The man in the purple shirt (wip)

What a storm. Dark, choppy river, big whitecaps riding the cross-currents. In many places, the water is higher than my ankles — I might as well have left my shoes home. There are mini-floods everywhere. Going past tennis courts, lighthouse, bridge, I guess I don’t like giving up. Do or die, that’s me. My clothes are soaked. It’s a wet morning. 

Up by the stone wall, there’s that woman. She’s watching the river, where a sloop is coming, sails reefed way down. It’s staying on the Jersey side, away from where the Hudson splits off to start the Harlem. Spuyten Duyvil was what they called the split, before engineers changed its course more than a hundred years ago to try to tame it. The current’s still wild.

I’m interested in the woman, but since I don’t want her to notice, I distract myself with silly fairytales: She’s homeless and lives by the wall with a clutch of kiddies. She’s devoted to some guy who across the river, and she comes to the wall just to look at him. The path is turning and I can’t see the woman anymore. The storm, flaunting its size, has made the path a stream.

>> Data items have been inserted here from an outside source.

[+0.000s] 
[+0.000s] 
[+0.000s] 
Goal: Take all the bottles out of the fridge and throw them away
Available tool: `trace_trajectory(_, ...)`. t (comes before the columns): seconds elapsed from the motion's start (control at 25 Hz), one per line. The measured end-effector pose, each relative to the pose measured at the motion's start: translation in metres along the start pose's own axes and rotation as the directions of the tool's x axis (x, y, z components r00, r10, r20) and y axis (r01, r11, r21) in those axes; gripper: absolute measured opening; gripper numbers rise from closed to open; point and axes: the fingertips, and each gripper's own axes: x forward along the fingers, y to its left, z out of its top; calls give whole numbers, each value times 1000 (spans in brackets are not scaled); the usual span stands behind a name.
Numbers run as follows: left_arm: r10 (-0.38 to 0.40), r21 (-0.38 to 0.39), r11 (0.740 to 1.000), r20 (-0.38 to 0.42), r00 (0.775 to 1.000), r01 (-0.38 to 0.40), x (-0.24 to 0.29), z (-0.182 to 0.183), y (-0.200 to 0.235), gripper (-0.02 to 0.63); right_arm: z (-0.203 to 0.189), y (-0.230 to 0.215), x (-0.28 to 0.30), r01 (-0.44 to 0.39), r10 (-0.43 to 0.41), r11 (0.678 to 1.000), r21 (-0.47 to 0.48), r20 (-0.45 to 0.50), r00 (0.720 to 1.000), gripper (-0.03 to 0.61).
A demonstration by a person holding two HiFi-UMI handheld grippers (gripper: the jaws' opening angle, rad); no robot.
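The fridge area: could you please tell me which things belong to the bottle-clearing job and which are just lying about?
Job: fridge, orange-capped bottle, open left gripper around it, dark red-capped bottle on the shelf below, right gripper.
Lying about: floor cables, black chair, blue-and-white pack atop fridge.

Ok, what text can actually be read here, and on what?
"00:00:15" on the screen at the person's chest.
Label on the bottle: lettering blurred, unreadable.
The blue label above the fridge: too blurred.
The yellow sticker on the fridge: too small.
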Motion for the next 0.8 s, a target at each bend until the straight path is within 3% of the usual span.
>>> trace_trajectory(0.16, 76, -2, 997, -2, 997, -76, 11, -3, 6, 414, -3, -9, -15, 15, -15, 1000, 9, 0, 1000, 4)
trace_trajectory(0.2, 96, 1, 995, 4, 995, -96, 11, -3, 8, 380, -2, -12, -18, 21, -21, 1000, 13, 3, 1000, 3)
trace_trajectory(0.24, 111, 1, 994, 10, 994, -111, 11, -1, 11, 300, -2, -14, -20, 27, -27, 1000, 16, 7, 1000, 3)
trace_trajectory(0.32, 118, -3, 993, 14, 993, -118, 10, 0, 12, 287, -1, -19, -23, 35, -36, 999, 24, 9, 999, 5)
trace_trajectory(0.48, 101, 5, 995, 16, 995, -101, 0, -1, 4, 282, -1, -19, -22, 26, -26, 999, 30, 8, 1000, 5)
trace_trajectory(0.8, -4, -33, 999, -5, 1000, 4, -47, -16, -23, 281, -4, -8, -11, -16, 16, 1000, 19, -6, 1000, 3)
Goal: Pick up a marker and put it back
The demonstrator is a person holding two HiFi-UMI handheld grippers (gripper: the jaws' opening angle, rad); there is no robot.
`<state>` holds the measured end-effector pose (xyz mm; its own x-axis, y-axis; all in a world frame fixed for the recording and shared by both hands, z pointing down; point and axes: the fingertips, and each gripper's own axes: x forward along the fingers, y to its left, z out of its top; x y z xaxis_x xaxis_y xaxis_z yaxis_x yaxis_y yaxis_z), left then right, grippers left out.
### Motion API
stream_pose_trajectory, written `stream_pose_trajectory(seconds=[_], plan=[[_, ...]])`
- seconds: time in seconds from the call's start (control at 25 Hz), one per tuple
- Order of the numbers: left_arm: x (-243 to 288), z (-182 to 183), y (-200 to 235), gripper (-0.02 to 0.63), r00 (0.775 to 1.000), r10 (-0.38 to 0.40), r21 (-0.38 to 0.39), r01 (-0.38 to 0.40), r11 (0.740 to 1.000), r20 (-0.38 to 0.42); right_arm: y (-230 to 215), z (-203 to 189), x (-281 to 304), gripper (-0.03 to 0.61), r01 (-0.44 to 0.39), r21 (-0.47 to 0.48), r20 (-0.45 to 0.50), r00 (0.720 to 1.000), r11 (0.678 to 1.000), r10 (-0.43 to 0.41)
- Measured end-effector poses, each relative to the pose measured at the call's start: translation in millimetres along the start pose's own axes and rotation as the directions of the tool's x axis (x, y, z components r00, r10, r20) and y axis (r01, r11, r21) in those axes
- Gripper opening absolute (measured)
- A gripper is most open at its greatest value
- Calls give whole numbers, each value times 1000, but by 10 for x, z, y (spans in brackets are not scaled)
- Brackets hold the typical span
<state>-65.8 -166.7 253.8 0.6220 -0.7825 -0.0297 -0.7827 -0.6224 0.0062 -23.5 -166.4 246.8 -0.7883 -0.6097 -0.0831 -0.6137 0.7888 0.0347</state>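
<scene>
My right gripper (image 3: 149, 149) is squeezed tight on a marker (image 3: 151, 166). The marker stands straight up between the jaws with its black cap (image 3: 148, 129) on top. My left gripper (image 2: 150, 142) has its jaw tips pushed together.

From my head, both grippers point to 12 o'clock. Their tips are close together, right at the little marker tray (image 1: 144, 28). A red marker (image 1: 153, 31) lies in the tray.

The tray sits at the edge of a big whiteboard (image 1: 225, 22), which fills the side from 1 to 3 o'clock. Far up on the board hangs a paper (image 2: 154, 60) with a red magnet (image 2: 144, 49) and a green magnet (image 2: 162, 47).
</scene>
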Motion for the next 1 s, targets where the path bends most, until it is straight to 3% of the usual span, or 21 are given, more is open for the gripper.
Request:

Between me and the river is a sparse row of sea-beeches that stand tough, almost unchanging, year to year. It’s full-on summer and with the way the rain is weighing the trees down, I can tell branches are going to break. The ground is already covered with fallen leaves and twigs, which, combined with the water, make the going hazardous. Still, wanting to run, I shift into a lope, shaking my head, dog-like, to get the rain out of my eyes.

(This is the other side of the story in The Sloop on Motor.)